I assumed that the US government would be on the list too. My obvious idea was that government websites outside .gov and .mil could be found by crawling other domains looking for HTTPS sites whose certificate's signature chain ended at the US government root CA. This would solve a big problem for collecting and preserving Federal government information. Alas, I under-estimated the mania for outsourcing government functions to for-profit companies.
|Connecting to the LoC website|
- *.loc.gov is certified by:
- Entrust Certification Authority - L1K, which is certified by:
- Entrust Root Certification Authority G2, which is on the browser's trusted CA list.
|Connecting to the DHS website|
- The images in the page are delivered via HTTP, so:
Your connection to this site is private, but someone on the network might be able to change the look of the page.
- The browser doesn't like the HTTPS connection because:
Your connection to www.dhs.gov is encrypted using an obsolete cipher suite.
- www.dhs.gov is certified by:
- GeoTrust SSL CA - G3, which is certified by:
- GeoTrust Global CA, which is on the browser's trusted CA list.
Why is this? Is it because the Library of Congress believes that Entrust is more trustworthy than the US Government? I hope not, Entrust is one of the CAs whose delegated CAs have been caught issuing bogus certificates.
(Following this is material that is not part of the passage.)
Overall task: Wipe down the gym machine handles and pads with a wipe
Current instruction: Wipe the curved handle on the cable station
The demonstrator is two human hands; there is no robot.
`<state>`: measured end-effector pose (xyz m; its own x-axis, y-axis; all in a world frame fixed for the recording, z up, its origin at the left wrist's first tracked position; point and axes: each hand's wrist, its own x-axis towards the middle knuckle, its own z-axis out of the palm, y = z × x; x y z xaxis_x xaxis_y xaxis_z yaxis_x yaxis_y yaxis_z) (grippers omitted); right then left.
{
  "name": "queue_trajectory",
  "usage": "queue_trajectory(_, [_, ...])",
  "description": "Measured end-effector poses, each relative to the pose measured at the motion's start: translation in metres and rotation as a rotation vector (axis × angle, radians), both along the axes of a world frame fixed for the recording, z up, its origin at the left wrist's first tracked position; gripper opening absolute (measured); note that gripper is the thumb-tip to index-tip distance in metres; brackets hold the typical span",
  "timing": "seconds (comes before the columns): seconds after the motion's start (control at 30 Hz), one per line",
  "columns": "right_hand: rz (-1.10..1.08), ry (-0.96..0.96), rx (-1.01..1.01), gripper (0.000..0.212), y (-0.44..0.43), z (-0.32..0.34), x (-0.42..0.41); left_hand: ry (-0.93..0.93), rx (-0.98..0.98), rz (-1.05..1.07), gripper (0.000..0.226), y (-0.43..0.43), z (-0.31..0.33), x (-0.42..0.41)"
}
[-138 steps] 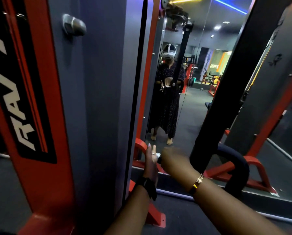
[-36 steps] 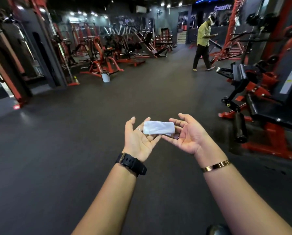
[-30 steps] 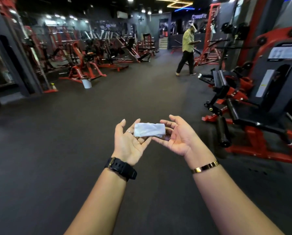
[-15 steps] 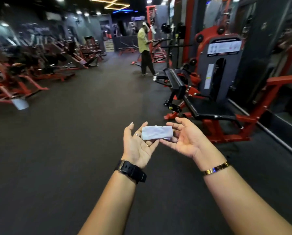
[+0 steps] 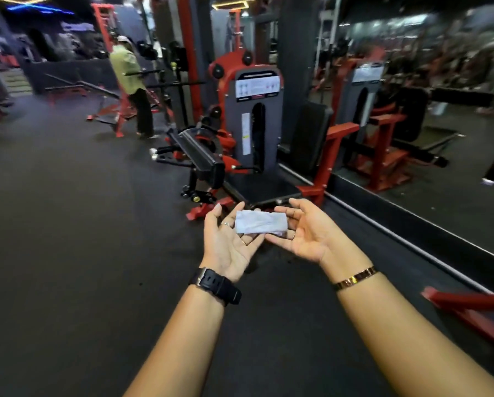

It is because, as far as I can tell, the list of 188 CAs that browsers trust contains no US Government controlled CA.
So, your browser trusts the government of the People's Republic of China but not the government of the United States of America!
It isn't that the Federal government doesn't trust itself to run a secure root CA. There is a Federal root CA, the Common Policy Root CA, which is clearly regarded as secure since it is used to control access to Federal systems. But it isn't in the browser's list of trusted CAs, so it isn't any use for outward-facing services such as websites. If it was Federal websites could be Federally certified as GeoTrust websites are GeoTrust certified.
In what world does this make sense? One in which there's money to be made selling services to the Federal government. By failing to follow the example of other governments by putting a root CA that they control into the list, the government arranges for funds to flow to for-profit companies who can protect the cash flow by lobbying, and arranging a warm welcome on the other side of the revolving door for the decision makers. All the for-profit CAs need to do is to make sure they stay in GSA's list of approved vendors, like DigiCert.
So, apart from the waste of taxpayer money, and the failure of my idea for finding government websites, what is the downside of this situation? CAs sometimes misbehave, as DigiNotar and StartSSL did. The result is a dispute between the guilty CAs and the browser vendors, resolved by removing them from the list, as StartSSL was, or by explicitly distrusting their root certificates, as DigiNotar's were. If this happened to one of the CAs Federal websites use, the dispute to which the Feds were not a party would result in the websites using the guilty CA becoming unavailable until the affected certificates could be replaced with new ones from a different CA in GSA's list. The browser vendors control the trusted CA list, so among other things they control citizens' access to government information. Since they're all based in the US, there would be good reasons why they'd be reluctant to remove a US government CA from the list.
I'm naturally reluctant to trust the Federal government, but I'm a whole lot more reluctant to trust for-profit CAs. It looks like I'm out of luck; the policy about public access to the Federal root CA is up on the Web:
Does the US government operate a publicly trusted certificate authority?
No, not as of early 2016, and this is unlikely to change in the near future.
The Federal PKI root is trusted by some browsers and operating systems, but is not contained in the Mozilla Trusted Root Program. The Mozilla Trusted Root Program is used by Firefox, as well as a wide variety of devices and operating systems. This means that the Federal PKI is not able to issue certificates for use in TLS/HTTPS that are trusted widely enough to secure a web service used by the general public.
The Federal PKI has an open application to the Mozilla Trusted Root Program. However, even if the Federal PKI’s application is accepted, it will take a significant amount of time for the Federal PKI’s root certificate to actually be shipped onto devices and propagate widely around the world.